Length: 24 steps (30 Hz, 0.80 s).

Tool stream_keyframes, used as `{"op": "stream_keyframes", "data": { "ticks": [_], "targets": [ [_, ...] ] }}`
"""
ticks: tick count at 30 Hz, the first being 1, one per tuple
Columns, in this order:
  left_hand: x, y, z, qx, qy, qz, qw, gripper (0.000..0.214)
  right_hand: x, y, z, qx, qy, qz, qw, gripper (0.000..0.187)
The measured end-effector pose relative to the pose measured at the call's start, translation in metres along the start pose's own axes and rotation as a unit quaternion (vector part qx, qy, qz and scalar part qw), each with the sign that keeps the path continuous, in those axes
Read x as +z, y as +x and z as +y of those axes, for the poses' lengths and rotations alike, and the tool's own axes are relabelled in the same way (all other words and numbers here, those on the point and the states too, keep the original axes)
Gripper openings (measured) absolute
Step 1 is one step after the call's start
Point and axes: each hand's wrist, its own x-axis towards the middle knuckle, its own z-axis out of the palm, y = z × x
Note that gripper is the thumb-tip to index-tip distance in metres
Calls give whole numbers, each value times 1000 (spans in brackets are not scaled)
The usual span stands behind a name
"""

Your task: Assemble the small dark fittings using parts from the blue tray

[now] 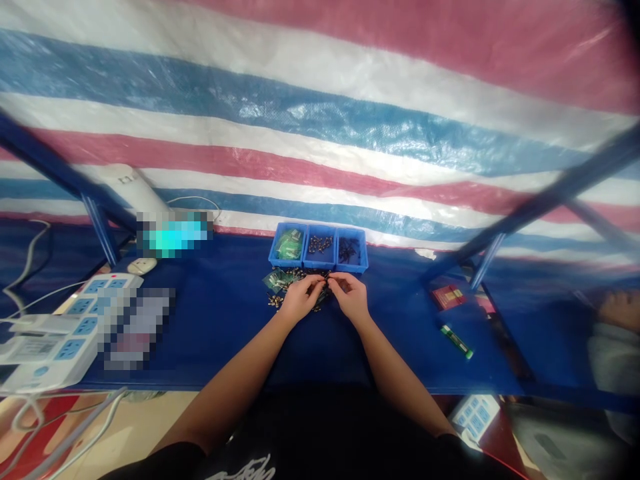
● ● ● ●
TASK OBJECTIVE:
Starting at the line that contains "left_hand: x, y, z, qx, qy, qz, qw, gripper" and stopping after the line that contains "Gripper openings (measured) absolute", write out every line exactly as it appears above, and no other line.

TASK RESULT:
  left_hand: x, y, z, qx, qy, qz, qw, gripper (0.000..0.214)
  right_hand: x, y, z, qx, qy, qz, qw, gripper (0.000..0.187)
The measured end-effector pose relative to the pose measured at the call's start, translation in metres along the start pose's own axes and rotation as a unit quaternion (vector part qx, qy, qz and scalar part qw), each with the sign that keeps the path continuous, in those axes
Read x as +z, y as +x and z as +y of those axes, for the poses' lengths and rotations alike, and the tool's own axes are relabelled in the same way (all other words and numbers here, those on the point and the states too, keep the original axes)
Gripper openings (measured) absolute

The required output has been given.